### Work required
Restate the following records word for word without images.

### Materials provided
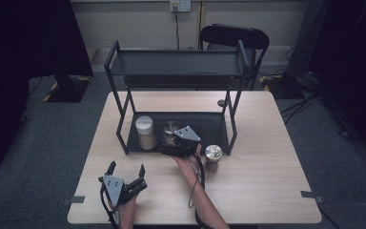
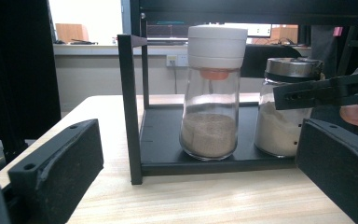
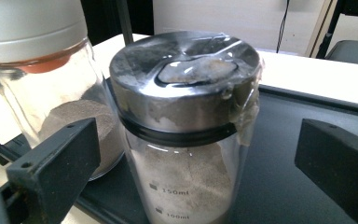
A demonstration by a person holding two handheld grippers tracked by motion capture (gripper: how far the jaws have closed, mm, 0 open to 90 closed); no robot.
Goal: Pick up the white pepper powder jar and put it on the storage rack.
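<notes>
My right tongs (image 1: 167, 151) gape wide around the steel-lidded glass jar (image 3: 186, 126) (set on the rack's black tray (image 3: 284, 186)); left tongs (image 1: 126, 168) idle, open.

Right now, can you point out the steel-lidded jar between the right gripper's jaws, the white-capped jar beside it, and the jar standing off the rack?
steel-lidded jar (image 3: 186, 70), right gripper view, lid top.
white-capped jar (image 2: 216, 46), left gripper view, white cap.
jar off the rack (image 1: 213, 152), high view, lid top.

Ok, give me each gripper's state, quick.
Left gripper: open, holding nothing.
Right gripper: open, jaws either side of the metal-lidded jar, not gripping.
</notes>
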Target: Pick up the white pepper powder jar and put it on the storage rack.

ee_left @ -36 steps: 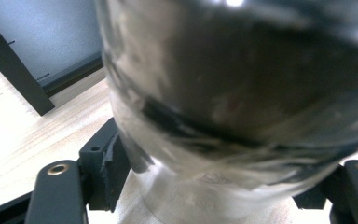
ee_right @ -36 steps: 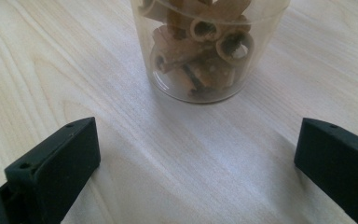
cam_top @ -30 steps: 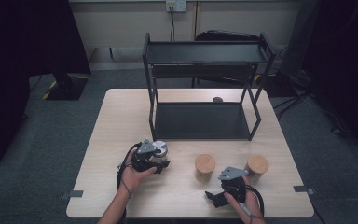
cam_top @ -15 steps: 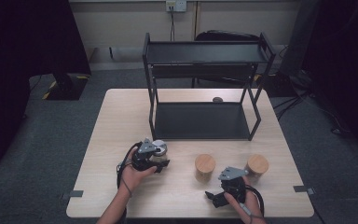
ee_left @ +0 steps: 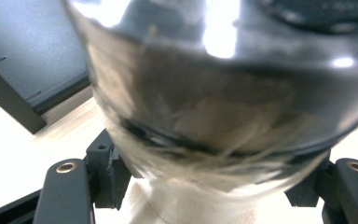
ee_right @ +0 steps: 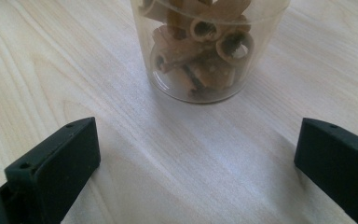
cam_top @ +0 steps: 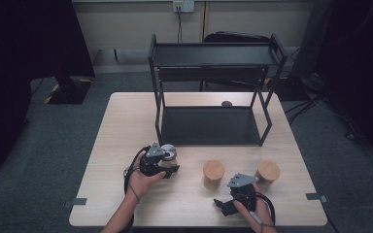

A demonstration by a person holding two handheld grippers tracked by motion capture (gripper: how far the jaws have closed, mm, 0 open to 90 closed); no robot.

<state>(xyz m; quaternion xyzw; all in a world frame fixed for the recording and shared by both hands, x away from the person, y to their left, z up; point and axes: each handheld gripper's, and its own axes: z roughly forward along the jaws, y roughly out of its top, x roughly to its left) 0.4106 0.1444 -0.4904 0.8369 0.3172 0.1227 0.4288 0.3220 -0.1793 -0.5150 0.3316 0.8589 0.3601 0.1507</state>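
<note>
left gripper (cam_top: 167,167): held in the person's left hand (cam_top: 143,180) at the near-left part of the wooden table (cam_top: 126,126); jaws clenched on a clear jar with a grey lid (cam_top: 168,153), one pad on each side of the jar wall, as seen in the left gripper view, where the jar (ee_left: 223,93) sits between both black jaws; the jaws have just been closing onto it; whether the jar base rests on the table cannot be told.

right gripper (cam_top: 222,205): held in the person's right hand (cam_top: 252,211) at the near edge of the table; jaws released, standing wide apart with nothing between them; its tips point toward 10 o'clock in the high view.

a clear jar with a wooden lid (cam_top: 213,174) stands upright at 1 o'clock from the right gripper tips, near but not touching; in the right gripper view this jar (ee_right: 205,46) holds brown rolled sticks and stands at 12 o'clock beyond the open jaws.

a second wooden-lidded jar (cam_top: 268,172) stands upright at 3 o'clock from the first, apart from it.

a black two-level shelf rack (cam_top: 213,87) stands at the far half of the table, at 1 o'clock from the held jar.
</note>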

### Task result
A demonstration by a person holding two handheld grippers tracked by motion capture (gripper: how far the jaws have closed, mm, 0 open to 90 closed); no robot.
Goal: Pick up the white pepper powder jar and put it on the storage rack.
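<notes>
My right tongs (image 1: 167, 151) gape wide around the steel-lidded glass jar (image 3: 186, 126) (set on the rack's black tray (image 3: 284, 186)); left tongs (image 1: 126, 168) idle, open.

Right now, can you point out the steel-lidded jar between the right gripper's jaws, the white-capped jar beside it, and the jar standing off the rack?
steel-lidded jar (image 3: 186, 70), right gripper view, lid top.
white-capped jar (image 2: 216, 46), left gripper view, white cap.
jar off the rack (image 1: 213, 152), high view, lid top.

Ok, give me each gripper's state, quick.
Left gripper: open, holding nothing.
Right gripper: open, jaws either side of the metal-lidded jar, not gripping.
</notes>
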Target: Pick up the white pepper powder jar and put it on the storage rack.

ee_left @ -36 steps: 
ee_right @ -36 steps: 
cam_top @ -30 steps: 
cam_top @ -15 steps: 
ee_left @ +0 steps: 
ee_right @ +0 steps: 
cam_top @ +0 steps: 

A demonstration by a person holding two handheld grippers tracked by motion capture (gripper: how far the jaws have closed, mm, 0 open to 90 closed); no robot.

<state>(xyz m; quaternion xyzw; all in a world frame fixed for the recording and shared by both hands, x away from the person, y to their left, z up; point and axes: each handheld gripper's, and its own axes: z roughly forward along the jaws, y roughly out of its top, x roughly to its left) 0.4106 0.1444 -0.4904 0.8369 0.3172 0.1227 0.4288 0.3220 -0.1793 -0.5150 0.3316 0.8589 0.3601 0.1507</state>
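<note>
left gripper (cam_top: 167,167): held in the person's left hand (cam_top: 143,180) at the near-left part of the wooden table (cam_top: 126,126); jaws clenched on a clear jar with a grey lid (cam_top: 168,153), one pad on each side of the jar wall, as seen in the left gripper view, where the jar (ee_left: 223,93) sits between both black jaws; the jaws have just been closing onto it; whether the jar base rests on the table cannot be told.

right gripper (cam_top: 222,205): held in the person's right hand (cam_top: 252,211) at the near edge of the table; jaws released, standing wide apart with nothing between them; its tips point toward 10 o'clock in the high view.

a clear jar with a wooden lid (cam_top: 213,174) stands upright at 1 o'clock from the right gripper tips, near but not touching; in the right gripper view this jar (ee_right: 205,46) holds brown rolled sticks and stands at 12 o'clock beyond the open jaws.

a second wooden-lidded jar (cam_top: 268,172) stands upright at 3 o'clock from the first, apart from it.

a black two-level shelf rack (cam_top: 213,87) stands at the far half of the table, at 1 o'clock from the held jar.
</note>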

Output for the exercise is complete.